Thanks for your help


----------



## jojo (Sep 20, 2007)

youngatheart said:


> I am looking to relocate to Benidorm with 2 toddlers, how hard/easy is it to get around with two toddlers using public transportation for shopping and outing? How is expensive is the rent. Ideally, I would like to rent a 3 bedroom villa away from the beach in a kid friendly neigborhood? Which neighborhoods should I be looking?
> Thanks for your help


 It depends where you choose to live. If you think about the town you live in now, think about the different parts and some are easy with toddlers, others arent. You need to go over and look really or ask a letting agent. The price to rent depends on where it is. You get what you pay for and nice areas are more expensive than the not so nice areas, altho due to the economic crisis, property rentals can be negotiable. There are so many urbanisations/housing developments in Benedorm that its not easy to name one child friendly neighbourhood, again you'd need to look or ask an agent???

See if anyone else, who lives nearer can advise tho???

jo xxx


----------



## xabiaxica (Jun 23, 2009)

youngatheart said:


> I am looking to relocate to Benidorm with 2 toddlers, how hard/easy is it to get around with two toddlers using public transportation for shopping and outing? How is expensive is the rent. Ideally, I would like to rent a 3 bedroom villa away from the beach in a kid friendly neigborhood?
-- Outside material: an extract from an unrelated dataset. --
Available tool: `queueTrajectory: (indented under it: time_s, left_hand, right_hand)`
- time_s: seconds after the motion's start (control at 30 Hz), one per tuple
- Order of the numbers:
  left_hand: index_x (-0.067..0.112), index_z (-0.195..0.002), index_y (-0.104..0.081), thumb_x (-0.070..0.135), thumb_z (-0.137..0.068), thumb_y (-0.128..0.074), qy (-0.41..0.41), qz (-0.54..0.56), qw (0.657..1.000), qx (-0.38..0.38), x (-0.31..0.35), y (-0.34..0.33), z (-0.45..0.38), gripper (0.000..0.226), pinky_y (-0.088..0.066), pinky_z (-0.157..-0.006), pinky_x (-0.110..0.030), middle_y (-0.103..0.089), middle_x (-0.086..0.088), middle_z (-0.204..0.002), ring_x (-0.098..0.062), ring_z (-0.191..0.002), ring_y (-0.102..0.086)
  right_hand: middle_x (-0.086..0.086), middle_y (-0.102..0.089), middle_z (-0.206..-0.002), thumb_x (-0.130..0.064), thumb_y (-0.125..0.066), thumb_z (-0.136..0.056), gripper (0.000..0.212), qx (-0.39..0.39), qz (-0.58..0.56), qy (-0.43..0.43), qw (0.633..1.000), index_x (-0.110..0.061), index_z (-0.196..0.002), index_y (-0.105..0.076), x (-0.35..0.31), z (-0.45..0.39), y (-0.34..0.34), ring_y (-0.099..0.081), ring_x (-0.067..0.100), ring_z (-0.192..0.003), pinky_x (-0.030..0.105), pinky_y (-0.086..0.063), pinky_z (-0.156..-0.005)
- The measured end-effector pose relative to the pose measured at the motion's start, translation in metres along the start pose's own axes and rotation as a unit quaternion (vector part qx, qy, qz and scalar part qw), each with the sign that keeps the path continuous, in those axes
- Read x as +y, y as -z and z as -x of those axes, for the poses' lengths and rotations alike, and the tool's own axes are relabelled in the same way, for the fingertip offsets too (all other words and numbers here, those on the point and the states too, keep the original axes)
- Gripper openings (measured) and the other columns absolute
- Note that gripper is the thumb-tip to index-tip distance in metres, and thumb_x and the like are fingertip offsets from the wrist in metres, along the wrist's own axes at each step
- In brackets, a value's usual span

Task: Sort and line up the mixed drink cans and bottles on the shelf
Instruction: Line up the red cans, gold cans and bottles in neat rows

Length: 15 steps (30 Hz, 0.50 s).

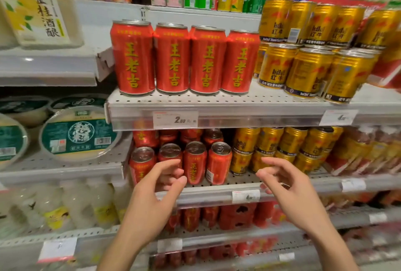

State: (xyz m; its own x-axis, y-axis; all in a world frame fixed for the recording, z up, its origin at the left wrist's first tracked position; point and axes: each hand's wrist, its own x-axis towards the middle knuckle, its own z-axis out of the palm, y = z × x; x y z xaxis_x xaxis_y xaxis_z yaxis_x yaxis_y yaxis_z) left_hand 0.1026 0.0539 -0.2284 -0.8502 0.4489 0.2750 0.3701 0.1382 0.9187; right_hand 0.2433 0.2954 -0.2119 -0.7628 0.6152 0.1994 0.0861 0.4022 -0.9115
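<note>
Four tall red cans [184, 58] stand upright in a straight row on the perforated shelf [217, 99], labels facing out, directly above the 2.80 price tag [175, 119]. To the right of that tag's row, gold cans [308, 69] are stacked two high and sit unevenly. Below the price tag, on the lower shelf [217, 192], more red cans [195, 162] stand at the front edge, with another group of gold cans [282, 147] to their right.

The left hand [152, 197] is raised just in front of the lower red cans, its fingers [171, 165] spread and curled, holding nothing. The right hand [293, 195] hangs before the lower gold cans, fingers [271, 162] loosely parted and empty.
</note>
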Motion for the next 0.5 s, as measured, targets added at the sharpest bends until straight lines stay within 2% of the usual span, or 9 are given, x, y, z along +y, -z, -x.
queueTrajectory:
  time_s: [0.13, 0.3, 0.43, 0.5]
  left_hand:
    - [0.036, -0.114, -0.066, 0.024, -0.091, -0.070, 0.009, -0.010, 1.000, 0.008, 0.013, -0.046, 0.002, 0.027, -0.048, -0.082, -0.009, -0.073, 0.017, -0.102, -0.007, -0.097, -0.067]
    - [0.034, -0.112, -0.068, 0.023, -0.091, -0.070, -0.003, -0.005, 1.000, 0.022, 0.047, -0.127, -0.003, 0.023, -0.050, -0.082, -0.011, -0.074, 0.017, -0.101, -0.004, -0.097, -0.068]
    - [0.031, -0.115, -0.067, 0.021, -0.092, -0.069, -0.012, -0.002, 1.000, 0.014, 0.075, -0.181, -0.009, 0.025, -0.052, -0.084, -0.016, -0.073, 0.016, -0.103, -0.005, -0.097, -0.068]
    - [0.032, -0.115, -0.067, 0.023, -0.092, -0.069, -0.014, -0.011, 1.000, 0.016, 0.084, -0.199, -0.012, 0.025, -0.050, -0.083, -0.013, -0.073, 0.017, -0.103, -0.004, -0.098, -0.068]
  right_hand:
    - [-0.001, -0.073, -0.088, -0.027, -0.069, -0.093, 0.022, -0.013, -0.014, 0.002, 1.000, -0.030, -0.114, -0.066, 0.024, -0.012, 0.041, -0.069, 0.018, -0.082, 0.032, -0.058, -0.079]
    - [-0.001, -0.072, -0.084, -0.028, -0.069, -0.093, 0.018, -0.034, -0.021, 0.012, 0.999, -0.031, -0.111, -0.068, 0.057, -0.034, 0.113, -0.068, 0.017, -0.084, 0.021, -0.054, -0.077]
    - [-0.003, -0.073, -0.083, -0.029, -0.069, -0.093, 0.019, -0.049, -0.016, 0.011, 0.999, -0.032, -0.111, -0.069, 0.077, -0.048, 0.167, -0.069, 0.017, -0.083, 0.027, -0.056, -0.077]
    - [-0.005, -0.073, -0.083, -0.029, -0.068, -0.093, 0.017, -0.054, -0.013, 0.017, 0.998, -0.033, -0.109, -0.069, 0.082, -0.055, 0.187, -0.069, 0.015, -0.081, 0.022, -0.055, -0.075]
Which neighborhoods should I be looking?
> Thanks for your help


I don't know Benidorm beyond day trips, although it's not all that far from me

I wouldn't fancy using buses with 2 toddlers though - in any country - is that what you do now? - if so I can't see that it would be much different............one thing I _have _noticed about Benidorm is that there do seem to be lots of buses!!

I see you are a US citizen (the flags are a giveaway ) what visa did you get? We get lots of questions about resident visas from the US & it would be nice to be able to give some advice


----------



## happy_man (Nov 20, 2011)

I'm sure using public transport with a couple of kids everyday is very hard work, but loads of people do it... the sun must make everyone happy 

I think public transport in Spain is very good, and cheap, and our local bus drivers are friendly and we chat all the time and smoke cigarettes together - travelling into work just wouldn't be the same without this daily laugh and chat.


----------



## Soy guiri (Dec 4, 2010)

If you want a villa out of town, I think you will need a car, but if you live in town, parking a car can be a nightmare, I no longer live in Benidorm, but could goes weeks not using the car, the local bus services is good, but it depends were you decide to live, villas are not central, so probably you will be living outside of Beni, enjoy !


----------